After the great Ice Age of recent geologic time ended, the mountains of northwest Montana, once blanketed by thick glacial ice, reemerged.  Only this time, the mountains showed a new presence, so much more beautiful and grander than before.  The glaciers sculpted the mountains in ways unimaginable and in such fashion that man could never dream of.  And the land near mountain peaks was transformed by the development of new landforms.  The result: A unique glacial ecosystem was born.

Glacier National Park

Hidden Lake in Glacier National Park. Photo by Lisa McKeon. Courtesy United States Geological Survey (USGS).

Today, the splendor of Glacier National Park rivals any other landscape in the United States.  Glacier-carved mountains stand tall in the sky.  Crystal clear alpine lakes and grassy meadows add beauty and elegance to the landscape.  The mountains, verdant valleys, and alpine lakes in combination are what makes Glacier an amazing place to see and explore.  It’s easy to say that Glacier is America’s most splendid park to visit.

The Lewis Range of mountains covers much of Glacier National Park and includes some of the highest peaks in Montana: Mount Cleveland at 10,479 feet; Mount Jackson at 10,057 feet; Mount Siyeh at 10,019 feet; and Mount Stimpson at 10,146 feet. Due to high elevations and a far northly latitude, glaciers in Glacier National Park have remained active long after glacial ice disappeared in other parts of the United States, outside of Alaska.

The glaciers in the park are not as extensive as in recent history and the geologic past; nevertheless, park officials still count 26 active glaciers.  Jackson Glacier and Salamander Glacier are two glaciers easily viewed along Going-to-the-Sun Road.  To view and experience other glaciers takes considerably more effort, hiking often over long distances in mountainous terrain.  Less accessible glaciers are: Sperry Glacier, Piegan Glacier, Grinnell Glacier, Sexton Glacier, Vulture Glacier, and Two Oceans Glacier.

Continental glaciers disappeared over the U.S. more than 10,000 years ago. The current landscape in the park is largely the result of glaciation from ancient geologic time and less the work of the glaciers that exist in the park today. So remarkable that remnants of alpine glaciers even exist in Glacier National Park in Montana in the year soon to be 2020.

During summer months flowering plants are abundant in mountain environments.
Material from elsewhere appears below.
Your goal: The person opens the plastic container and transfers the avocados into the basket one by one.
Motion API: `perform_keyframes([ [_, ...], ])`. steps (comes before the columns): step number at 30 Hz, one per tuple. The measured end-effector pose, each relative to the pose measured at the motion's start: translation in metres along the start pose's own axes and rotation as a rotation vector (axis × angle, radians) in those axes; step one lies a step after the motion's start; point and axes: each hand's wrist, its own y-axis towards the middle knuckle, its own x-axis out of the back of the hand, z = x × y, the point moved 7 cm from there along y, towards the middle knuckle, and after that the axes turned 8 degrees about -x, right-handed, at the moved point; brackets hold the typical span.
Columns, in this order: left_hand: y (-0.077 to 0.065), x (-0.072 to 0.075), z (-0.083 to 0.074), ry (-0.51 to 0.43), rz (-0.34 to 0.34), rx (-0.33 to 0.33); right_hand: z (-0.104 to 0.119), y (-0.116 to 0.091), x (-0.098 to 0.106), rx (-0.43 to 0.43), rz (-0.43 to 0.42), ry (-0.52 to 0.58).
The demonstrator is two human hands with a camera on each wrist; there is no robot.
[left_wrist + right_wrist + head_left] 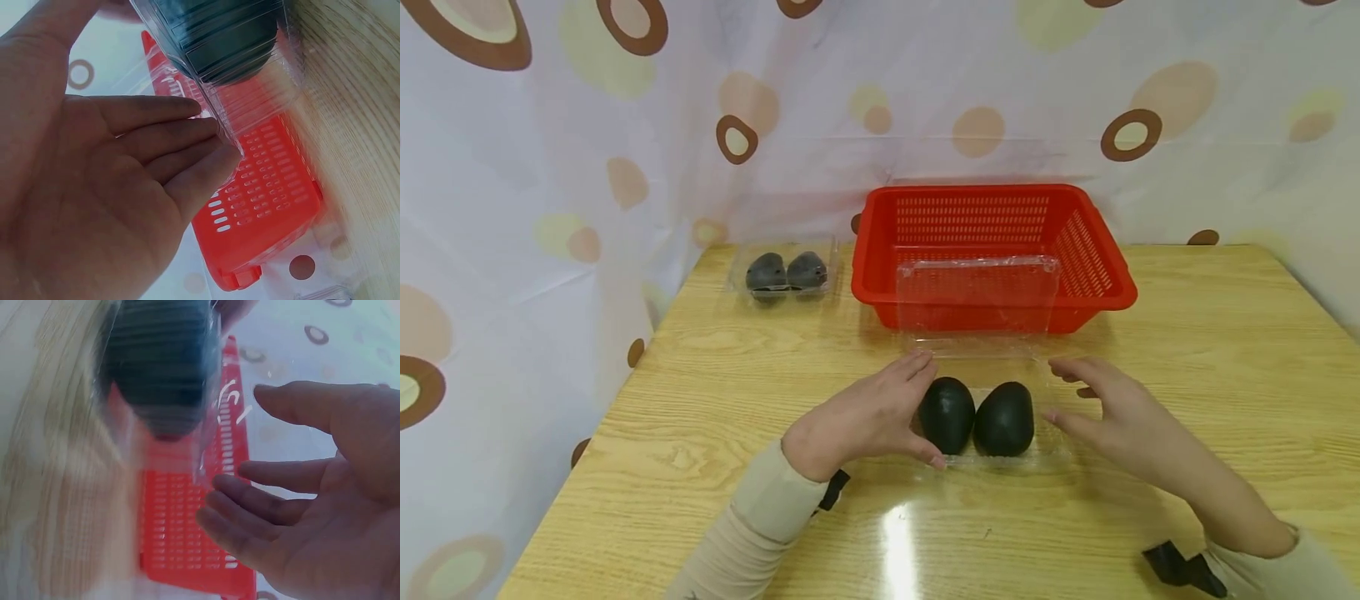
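A clear plastic clamshell box sits on the table with its lid raised at the back. Two dark, egg-shaped avocados lie side by side in it, a left one and a right one. My left hand is at the box's left side, its fairly straight fingers touching the plastic in the left wrist view. On the other side is my right hand, thumb and fingers spread beside the right wall and holding nothing. Whether it touches the plastic I cannot tell.
Right behind the raised lid stands a red slotted basket. Another clear box with two dark avocados in it stands at the back left. A patterned cloth hangs along the rear edge of the wooden table.
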Motion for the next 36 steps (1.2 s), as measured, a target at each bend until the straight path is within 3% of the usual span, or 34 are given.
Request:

This is true in Glacier as well.  Visitors see purple asters, beargrass, glacier lilies, and many others.  In addition, Glacier is a land of magnificent forests, with abundant areas of aspen, western hemlock, western larch, and other species covering some 55% of the land.  Among the many shrubs in the park, the huckleberry is a favorite.  Huckleberry plants produce an edible fruit much enjoyed for taste and nutrition by bears and humans alike.

Numerous species of mammalian wildlife thrive in Glacier.  Mountain lions, grizzly bears, bighorn sheep, lynx, elk, and mountain goats make Glacier their home, among many others.  If you love smaller wildlife, sighting beaver or a little pika is very rewarding.

American pika

American pika near Hidden Lake in Glacier National Park. Photo by Will Thompson. Courtesy United States Geological Survey (USGS).

Golden and bald eagles soar in the sky over valleys and meadows.  Osprey search for fish in alpine lakes.  Eerie calls of the common loon are frequently heard by visitors.  Lake trout, rainbow trout, brook trout, and other fishes, live in the park’s many lakes.  Nature reins in Glacier.

As for activities, Glacier is a hiker’s paradise beyond that any person could conquer in a lifetime.  Glacier boasts more than 700 miles of trails.  Some of the trails are arduous to hike, while others accommodate folks less capable. Nature photography, camping, bicycling, fishing, and boating, offer great fun and pleasure for many visitors.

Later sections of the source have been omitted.